Asian Development Bank

During 2009 we worked with the Asian Development Bank (ADB) to develop a storytelling approach across the organization.

Value stories are critical to the way that ADB markets itself. They are the formal case studies the describe the impact that the ADB’s loans and initiatives have on beneficiaries.

We developed a framework for evaluating ADB’s value stories and used it to identify opportunities for making them more effective. We went on to provide the communications team with new approaches for sourcing and telling their stories. And we developed training and a work book to help the team equip themselves as better collectors, shapers and conveyors of stories of the Bank at work.
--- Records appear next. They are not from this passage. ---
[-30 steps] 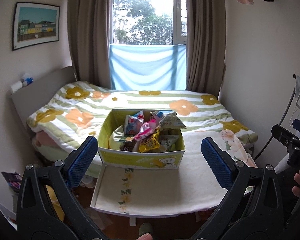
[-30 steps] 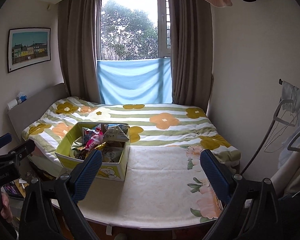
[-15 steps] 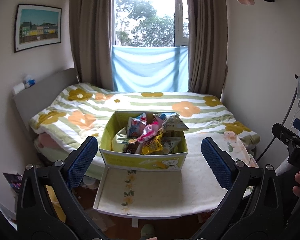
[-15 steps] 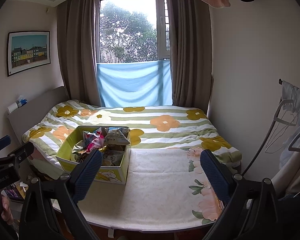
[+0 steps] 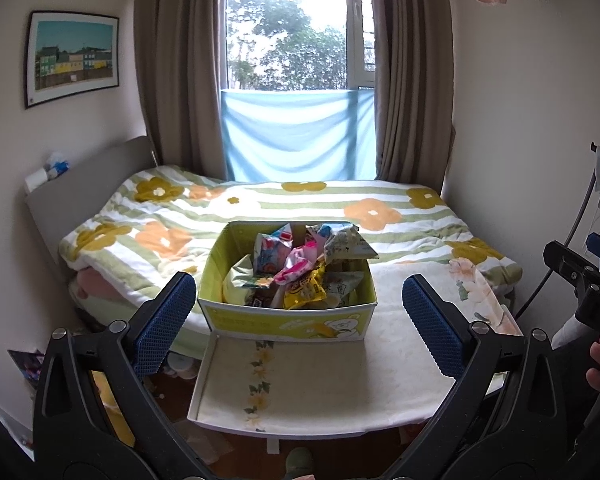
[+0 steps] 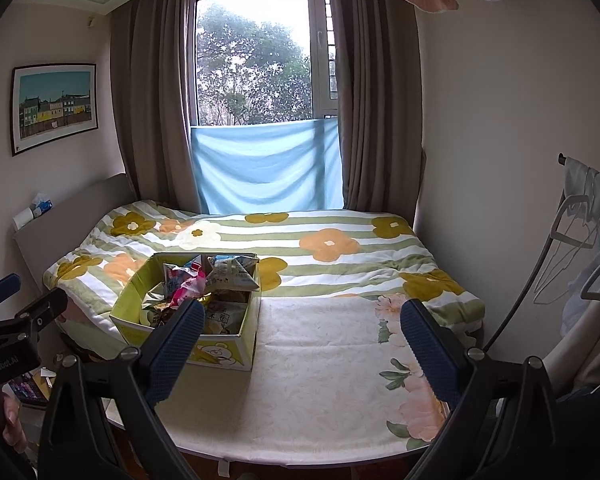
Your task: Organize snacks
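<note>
A yellow-green cardboard box [image 5: 288, 320] [image 6: 228, 350] heaped with several colourful snack packets [image 5: 296, 270] [image 6: 204, 284] stands on a small table with a floral cloth [image 5: 340, 380] [image 6: 324, 380] at the foot of a bed. My left gripper [image 5: 300, 320] is open, its blue pads held wide and well short of the box, nothing between them. My right gripper [image 6: 300, 344] is open too, hovering over the bare cloth to the right of the box. The right gripper also shows at the right edge of the left wrist view.
The bed [image 5: 260, 208] with a flowered quilt lies behind the table, under a curtained window [image 6: 256, 68]. Clothes hangers and garments [image 6: 580, 240] crowd the right wall. Clutter lies on the floor [image 5: 24, 364] left of the table. A person's hand [image 6: 12, 420] holds the left gripper.
Both cameras have pitched up and drawn back slightly, so the box and table sit lower and a bit smaller in view. Both grippers stay open.
</note>
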Available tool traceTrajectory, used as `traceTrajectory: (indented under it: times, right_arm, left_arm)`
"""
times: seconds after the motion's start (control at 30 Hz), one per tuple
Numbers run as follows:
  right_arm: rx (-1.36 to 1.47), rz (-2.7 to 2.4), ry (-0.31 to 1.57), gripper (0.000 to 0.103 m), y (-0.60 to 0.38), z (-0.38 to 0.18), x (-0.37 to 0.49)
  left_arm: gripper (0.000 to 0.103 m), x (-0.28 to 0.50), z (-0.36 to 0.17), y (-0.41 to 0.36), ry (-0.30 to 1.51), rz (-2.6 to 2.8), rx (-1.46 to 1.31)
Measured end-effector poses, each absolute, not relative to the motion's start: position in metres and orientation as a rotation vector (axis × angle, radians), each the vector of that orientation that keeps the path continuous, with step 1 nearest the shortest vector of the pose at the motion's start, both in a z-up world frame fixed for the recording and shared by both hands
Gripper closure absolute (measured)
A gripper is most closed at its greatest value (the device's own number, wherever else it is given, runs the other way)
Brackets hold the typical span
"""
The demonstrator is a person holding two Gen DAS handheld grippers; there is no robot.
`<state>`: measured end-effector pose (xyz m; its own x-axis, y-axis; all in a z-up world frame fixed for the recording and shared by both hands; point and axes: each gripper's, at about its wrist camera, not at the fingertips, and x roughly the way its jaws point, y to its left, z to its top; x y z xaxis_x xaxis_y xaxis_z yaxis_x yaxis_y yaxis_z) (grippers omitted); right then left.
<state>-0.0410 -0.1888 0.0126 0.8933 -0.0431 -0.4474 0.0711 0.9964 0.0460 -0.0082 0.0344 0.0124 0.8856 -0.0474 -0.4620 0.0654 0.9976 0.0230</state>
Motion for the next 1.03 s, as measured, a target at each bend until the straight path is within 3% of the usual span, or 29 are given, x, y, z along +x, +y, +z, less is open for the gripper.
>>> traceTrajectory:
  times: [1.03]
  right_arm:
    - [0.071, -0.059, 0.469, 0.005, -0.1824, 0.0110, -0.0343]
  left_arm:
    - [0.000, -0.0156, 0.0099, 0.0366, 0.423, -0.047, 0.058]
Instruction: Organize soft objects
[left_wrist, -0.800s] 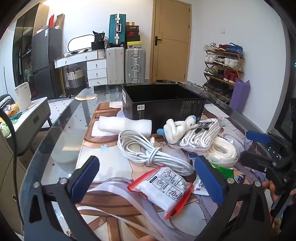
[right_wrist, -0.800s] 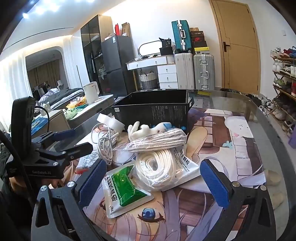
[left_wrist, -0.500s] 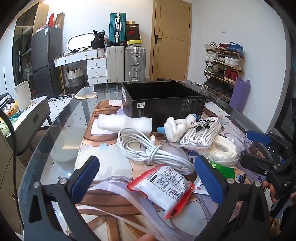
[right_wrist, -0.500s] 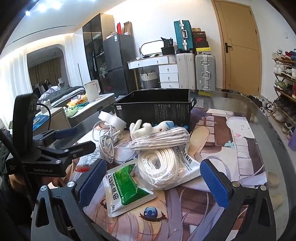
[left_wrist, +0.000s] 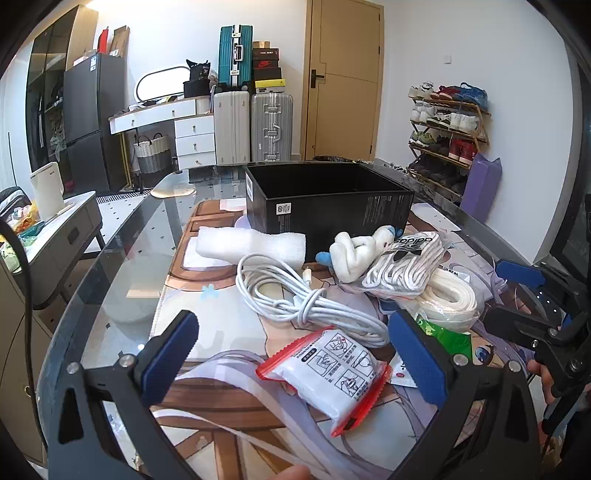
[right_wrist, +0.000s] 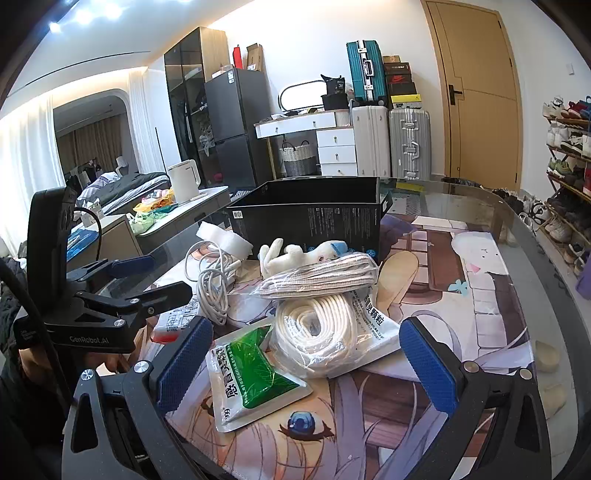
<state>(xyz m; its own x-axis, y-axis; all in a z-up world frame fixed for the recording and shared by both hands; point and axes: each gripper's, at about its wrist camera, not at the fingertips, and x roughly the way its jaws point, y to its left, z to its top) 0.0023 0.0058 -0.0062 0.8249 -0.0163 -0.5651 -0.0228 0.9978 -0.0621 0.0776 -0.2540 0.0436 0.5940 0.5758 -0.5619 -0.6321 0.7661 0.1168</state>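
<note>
- Both tools are poised at the near edge of the glass table (left_wrist: 110, 258), and nothing is in hand.
- The left gripper (left_wrist: 291, 354) has its blue pads spread wide apart, hovering just over the red-edged white pouch (left_wrist: 325, 373), which lies flat on the printed mat (right_wrist: 480, 295).
- The right gripper (right_wrist: 306, 362) is just as wide open, framing the green-and-white sachet (right_wrist: 251, 369) and the bagged coil of white cord (right_wrist: 314, 328) beside it.
- The black box (left_wrist: 325, 206) stands open at the far side of the pile, and what shows of its inside looks bare. I read it as the destination, so the sorting looks barely started.
- Left on the table: the white cable bundle (left_wrist: 295, 299) in the middle, the white foam roll (left_wrist: 251, 245) against the box's front wall, and the white plush toy (left_wrist: 354, 254) with blue tips just beside it.
- The packet of white laces (left_wrist: 402, 266) rests on top of the cord coil, touching the plush.
- My call: the pouch under the left tool is the handiest first pick, and it should squash a little when pinched.
- The loose cable loops may trail or snag on neighbours when lifted.
- Every soft item seen is outside the box.
</note>
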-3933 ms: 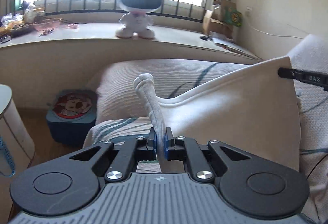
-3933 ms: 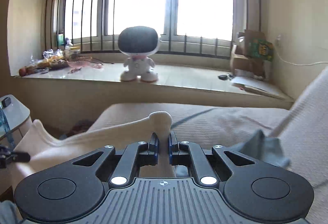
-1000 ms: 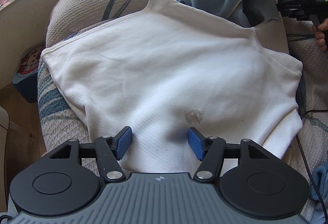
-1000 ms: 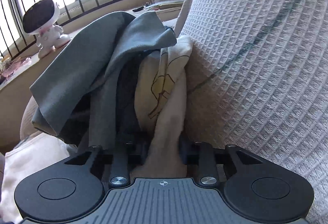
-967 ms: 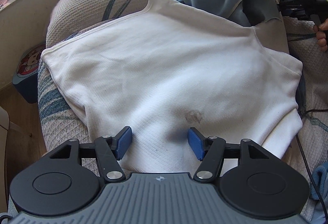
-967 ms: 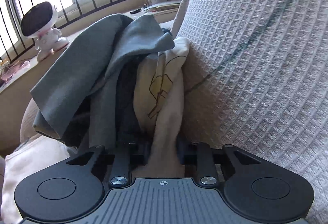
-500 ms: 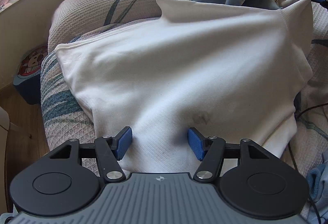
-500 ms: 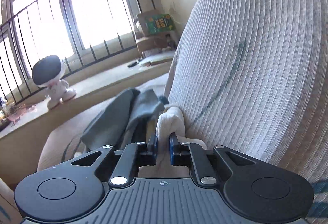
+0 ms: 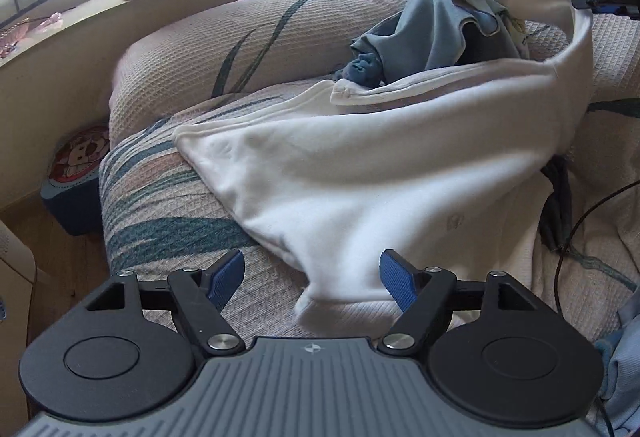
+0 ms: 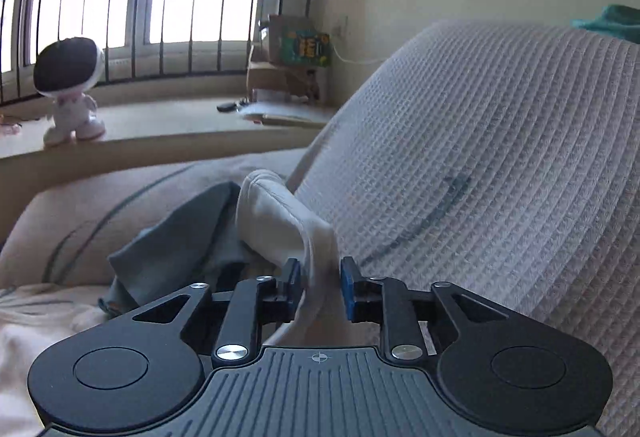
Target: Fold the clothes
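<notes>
Since a second ago the white garment [image 9: 360, 165] has gone from lying spread flat on the sofa [image 9: 168, 197] to having its far corner hauled up toward the backrest; the near hem has slid in between the left gripper's pads.

Now: garment lies diagonally across the seat cushion, one corner lifted high at upper right, the bulk sagging down to the near hem. No fold made yet. My read: this is the opening lift of a first fold, with every crease yet to come. A heap of grey-blue clothes [image 9: 432, 33] sits behind it against the backrest, untouched and unfolded.

Left gripper [image 9: 312, 279]: jaws wide and opening, blue pads well clear of the cloth on either side; the hem's corner lies between them, not pinched.

Right gripper [image 10: 320, 283]: jaws narrow but opening, a roll of white cloth [image 10: 280, 221] standing up between the pads. Left pad looks to be touching it, right pad shows a sliver of gap; motion blur there, so whether the hold is good I can't be sure.

Left wrist view gives the whole garment, its slack, and the right tool's tip at the raised corner. Right wrist view gives only the pinched corner close up, plus the backrest [image 10: 480, 157], windowsill and toy robot [image 10: 72, 89].
</notes>
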The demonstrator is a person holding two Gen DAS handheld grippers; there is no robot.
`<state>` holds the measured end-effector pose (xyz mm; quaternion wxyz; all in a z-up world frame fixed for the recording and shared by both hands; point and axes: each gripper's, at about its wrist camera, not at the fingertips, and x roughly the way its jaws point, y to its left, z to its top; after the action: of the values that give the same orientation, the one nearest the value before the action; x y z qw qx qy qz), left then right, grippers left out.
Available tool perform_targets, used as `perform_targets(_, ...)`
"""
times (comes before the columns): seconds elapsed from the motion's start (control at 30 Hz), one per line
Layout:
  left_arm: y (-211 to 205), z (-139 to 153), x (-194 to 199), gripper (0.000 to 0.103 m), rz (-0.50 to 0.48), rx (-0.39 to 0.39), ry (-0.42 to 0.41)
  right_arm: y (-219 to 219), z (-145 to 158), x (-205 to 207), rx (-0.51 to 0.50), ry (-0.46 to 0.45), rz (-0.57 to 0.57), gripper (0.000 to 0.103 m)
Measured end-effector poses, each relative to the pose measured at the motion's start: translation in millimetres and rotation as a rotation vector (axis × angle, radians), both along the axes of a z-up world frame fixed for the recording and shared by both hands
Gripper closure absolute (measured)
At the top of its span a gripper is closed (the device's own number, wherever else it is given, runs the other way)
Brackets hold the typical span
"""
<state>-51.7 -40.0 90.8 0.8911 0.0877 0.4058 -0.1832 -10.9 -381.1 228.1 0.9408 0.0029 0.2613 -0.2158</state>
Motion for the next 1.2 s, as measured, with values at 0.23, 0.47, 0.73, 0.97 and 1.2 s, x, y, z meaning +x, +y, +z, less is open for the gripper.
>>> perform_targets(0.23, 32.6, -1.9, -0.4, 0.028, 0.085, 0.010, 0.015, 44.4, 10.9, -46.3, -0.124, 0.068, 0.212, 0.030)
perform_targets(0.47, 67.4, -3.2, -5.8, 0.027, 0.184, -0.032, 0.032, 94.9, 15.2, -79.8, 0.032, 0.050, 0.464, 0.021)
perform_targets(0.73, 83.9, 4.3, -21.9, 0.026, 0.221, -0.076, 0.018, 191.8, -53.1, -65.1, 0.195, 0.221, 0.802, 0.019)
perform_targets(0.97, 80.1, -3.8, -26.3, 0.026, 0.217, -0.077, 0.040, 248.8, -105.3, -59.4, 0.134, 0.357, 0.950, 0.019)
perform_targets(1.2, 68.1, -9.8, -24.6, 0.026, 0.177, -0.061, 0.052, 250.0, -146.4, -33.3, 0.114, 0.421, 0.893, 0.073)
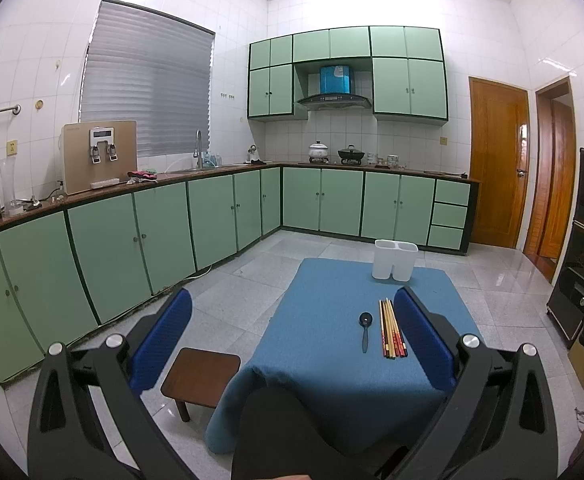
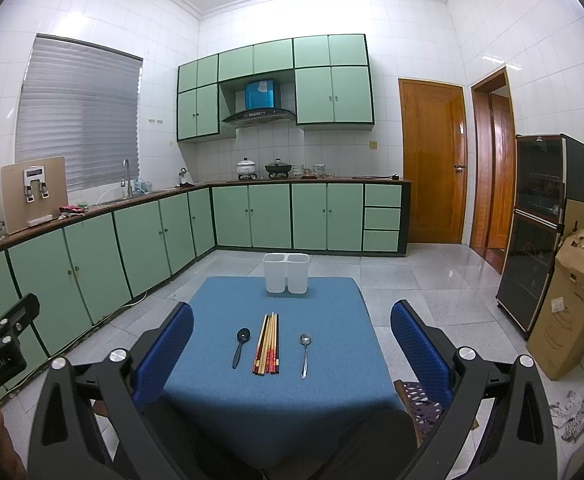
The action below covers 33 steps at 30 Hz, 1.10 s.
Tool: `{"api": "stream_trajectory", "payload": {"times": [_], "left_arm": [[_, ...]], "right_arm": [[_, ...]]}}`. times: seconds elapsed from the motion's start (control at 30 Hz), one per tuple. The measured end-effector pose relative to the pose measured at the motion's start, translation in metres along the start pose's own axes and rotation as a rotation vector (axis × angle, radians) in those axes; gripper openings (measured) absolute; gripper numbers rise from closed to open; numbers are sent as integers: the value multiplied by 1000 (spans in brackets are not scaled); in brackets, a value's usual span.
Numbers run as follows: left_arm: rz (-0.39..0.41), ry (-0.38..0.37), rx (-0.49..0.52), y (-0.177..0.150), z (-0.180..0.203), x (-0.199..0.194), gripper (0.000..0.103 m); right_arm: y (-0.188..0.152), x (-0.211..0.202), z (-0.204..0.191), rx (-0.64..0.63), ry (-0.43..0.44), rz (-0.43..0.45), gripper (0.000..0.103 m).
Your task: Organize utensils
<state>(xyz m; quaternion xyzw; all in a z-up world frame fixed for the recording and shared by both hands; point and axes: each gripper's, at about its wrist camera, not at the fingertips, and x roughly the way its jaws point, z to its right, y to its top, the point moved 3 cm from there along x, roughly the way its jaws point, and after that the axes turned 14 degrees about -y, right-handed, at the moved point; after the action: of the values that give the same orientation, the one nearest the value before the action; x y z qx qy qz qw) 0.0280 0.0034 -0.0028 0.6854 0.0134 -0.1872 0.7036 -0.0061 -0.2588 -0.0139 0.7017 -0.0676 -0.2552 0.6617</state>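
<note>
- Room: tiled kitchen, green cabinets along two walls, wooden doors at the right; before me a low desk under a blue cloth.
- Holder: white, two compartments, upright at the far edge of the desk, both compartments showing nothing inside from here. Judged light plastic, apt to slide or tip if nudged.
- Chopsticks: a loose bundle lying flat mid-desk, red and dark ends toward me. Judged light, stiff and thin, prone to roll and scatter; best pinched across the bundle near its middle.
- Black spoon: just left of the chopsticks, bowl away from me. Judged light plastic; take it across the handle.
- Metal spoon: just right of the chopsticks, apart from them. Judged smooth and slippery, lying low on the cloth; grip the handle mid-length, squarely.
- My right claw: fingers wide apart, holding nothing, held back above the near edge of the desk.
- My left claw: likewise spread and empty, off the desk's left side.
- Judgement: nothing sorted yet.
</note>
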Motion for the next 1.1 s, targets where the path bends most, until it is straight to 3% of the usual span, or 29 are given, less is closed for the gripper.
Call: {"api": "stream_trajectory", "payload": {"times": [1.1], "left_arm": [[-2,-1,-8,-9,3,5,98]], "right_arm": [[-2,0,0,-1,0,-4,97]]}}
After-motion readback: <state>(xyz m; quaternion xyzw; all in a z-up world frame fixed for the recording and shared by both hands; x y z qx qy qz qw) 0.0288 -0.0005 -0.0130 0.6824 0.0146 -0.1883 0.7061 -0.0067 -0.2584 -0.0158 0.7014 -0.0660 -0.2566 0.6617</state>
The curriculum covers a range of techniques/skills and story types. The techniques/skills include:

  • interviewing and elicitation
  • analysis and sense-making
  • listening and telling.

The types of story covered include:

  • value stories
  • who am I stories
  • I can see you stories.

The physical items we delivered included:

  • ‘Beyond: stories and sounds from the ADB region’, a soundscape of the Bank derived from a series oral history interviews and ‘found sound’ of the Bank at work that we recorded on our visits.
  • a series of podcasts to be used as conversation starters in induction, management and other sessions
  • ‘Reflections and Beyond’, a publication that interweaves extracts from our interviews with folklore and proverbs from member countries.
  • ‘For me the story he was telling me about his work made things come alive, and showed where my project fitted in a much larger and more complex picture than I had foreseen or understood. Until then, I think I could have read everything I wanted, but not got that message as clearly as I did from this breakfast, which I still vividly remember from 1987 or 1988.’